■ Task directions
For the material below, return exactly the lines starting at the line containing "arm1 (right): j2" and ending at the line containing "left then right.", both ends included, and no others.

################

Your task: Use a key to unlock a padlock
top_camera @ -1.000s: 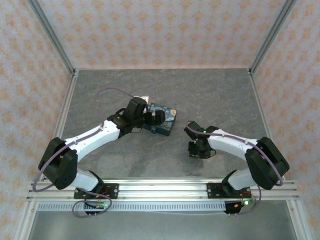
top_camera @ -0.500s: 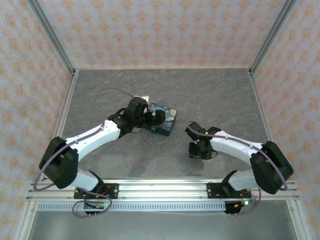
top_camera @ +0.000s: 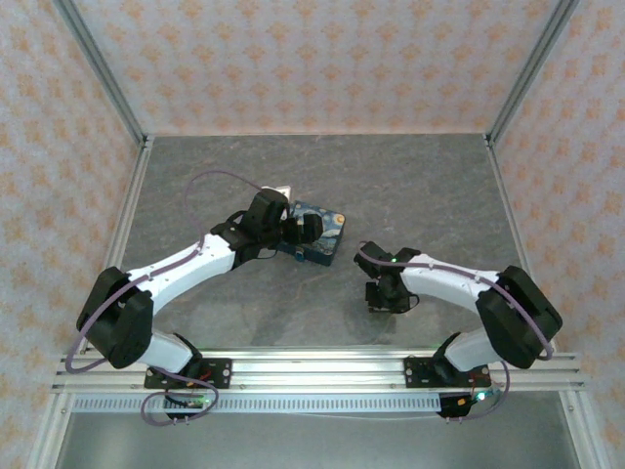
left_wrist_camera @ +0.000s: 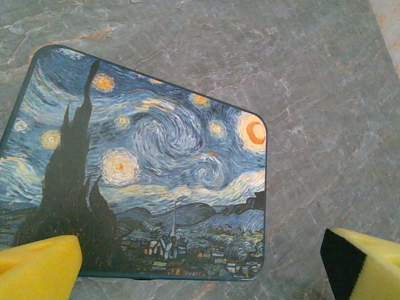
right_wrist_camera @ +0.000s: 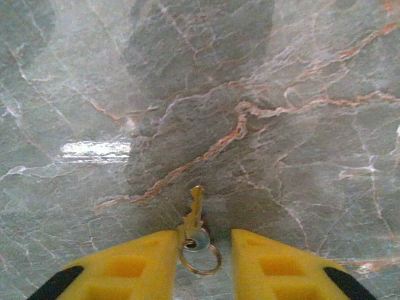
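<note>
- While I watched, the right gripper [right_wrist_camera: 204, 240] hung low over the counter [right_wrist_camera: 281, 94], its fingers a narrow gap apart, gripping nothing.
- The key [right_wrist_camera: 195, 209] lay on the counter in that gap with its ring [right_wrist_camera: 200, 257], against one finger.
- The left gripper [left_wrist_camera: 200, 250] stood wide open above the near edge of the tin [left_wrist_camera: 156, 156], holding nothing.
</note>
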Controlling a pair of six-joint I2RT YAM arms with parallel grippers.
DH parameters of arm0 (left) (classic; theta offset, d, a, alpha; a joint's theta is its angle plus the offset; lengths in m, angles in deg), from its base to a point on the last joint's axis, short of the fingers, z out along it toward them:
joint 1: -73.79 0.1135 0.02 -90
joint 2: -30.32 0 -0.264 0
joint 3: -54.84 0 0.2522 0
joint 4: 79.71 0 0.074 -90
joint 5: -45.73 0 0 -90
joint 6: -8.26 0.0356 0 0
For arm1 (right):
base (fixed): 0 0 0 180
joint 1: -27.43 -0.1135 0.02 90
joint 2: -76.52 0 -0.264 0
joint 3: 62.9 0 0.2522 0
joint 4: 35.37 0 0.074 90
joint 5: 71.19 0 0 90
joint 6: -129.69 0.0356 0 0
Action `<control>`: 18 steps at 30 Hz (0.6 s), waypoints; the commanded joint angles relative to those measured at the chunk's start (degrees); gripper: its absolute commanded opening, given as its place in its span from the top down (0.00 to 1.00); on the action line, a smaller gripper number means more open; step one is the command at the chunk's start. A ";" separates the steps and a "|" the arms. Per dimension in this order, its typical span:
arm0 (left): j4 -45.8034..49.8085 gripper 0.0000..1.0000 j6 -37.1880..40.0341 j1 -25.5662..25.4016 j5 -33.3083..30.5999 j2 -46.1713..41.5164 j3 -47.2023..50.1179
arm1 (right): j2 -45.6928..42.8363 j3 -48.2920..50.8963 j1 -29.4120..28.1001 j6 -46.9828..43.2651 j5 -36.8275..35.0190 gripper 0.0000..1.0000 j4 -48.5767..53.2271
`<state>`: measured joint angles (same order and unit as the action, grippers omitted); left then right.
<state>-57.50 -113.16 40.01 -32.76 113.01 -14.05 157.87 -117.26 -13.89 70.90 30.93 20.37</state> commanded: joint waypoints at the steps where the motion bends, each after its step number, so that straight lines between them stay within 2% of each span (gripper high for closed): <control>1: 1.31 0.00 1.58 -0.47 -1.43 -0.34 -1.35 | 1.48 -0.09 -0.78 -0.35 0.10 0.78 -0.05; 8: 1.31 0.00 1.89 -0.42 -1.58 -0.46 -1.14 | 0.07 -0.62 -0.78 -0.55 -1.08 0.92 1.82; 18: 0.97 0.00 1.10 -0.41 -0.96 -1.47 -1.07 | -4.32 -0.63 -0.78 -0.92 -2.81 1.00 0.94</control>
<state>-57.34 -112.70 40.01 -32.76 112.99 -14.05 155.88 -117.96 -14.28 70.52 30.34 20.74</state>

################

■ Task output
arm1 (right): j2 -45.6928..42.8363 j3 -48.2920..50.8963 j1 -29.4120..28.1001 j6 -46.9828..43.2651 j5 -36.8275..35.0190 gripper 0.0000..1.0000 j4 -48.5767..53.2271
`<state>`: measured joint angles (same order and unit as the action, grippers omitted); left then right.

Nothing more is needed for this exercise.